Nas últimas décadas, as greves no setor da saúde têm sido comuns, e mesmo
nos últimos 18 meses, durante a pandemia de COVID-19, o mundo assistiu a um
aumento das greves e da agitação entre os trabalhadores do setor da saúde. É
pouco provável que estas questões se dissipem, uma vez que os impactos contínuos
da pandemia, juntamente com décadas de negligência, se conjugam para apresentar
desafios sem precedentes aos trabalhadores do setor da saúde.
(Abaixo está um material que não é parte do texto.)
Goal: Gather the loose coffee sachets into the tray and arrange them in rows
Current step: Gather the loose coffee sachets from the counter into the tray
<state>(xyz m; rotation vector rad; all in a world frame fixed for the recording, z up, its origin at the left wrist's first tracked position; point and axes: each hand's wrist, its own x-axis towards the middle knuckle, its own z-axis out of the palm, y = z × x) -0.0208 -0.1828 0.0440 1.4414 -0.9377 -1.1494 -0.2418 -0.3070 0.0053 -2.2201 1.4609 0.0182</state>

Esperamos que a
análise acima apresentada comece não só a lançar luz sobre algumas das questões
mais controversas relacionadas com este tipo de ação, mas também a fornecer
alguma orientação para fazer avançar as conversações sobre estas questões.
Infelizmente, as greves continuarão a ser uma caraterística de muitos locais de
trabalho no setor da saúde num futuro previsível; as questões sobre a forma
como essas ações podem ser levadas a cabo, minimizando o risco para os doentes
e outros, continuam a ser tão prementes como sempre.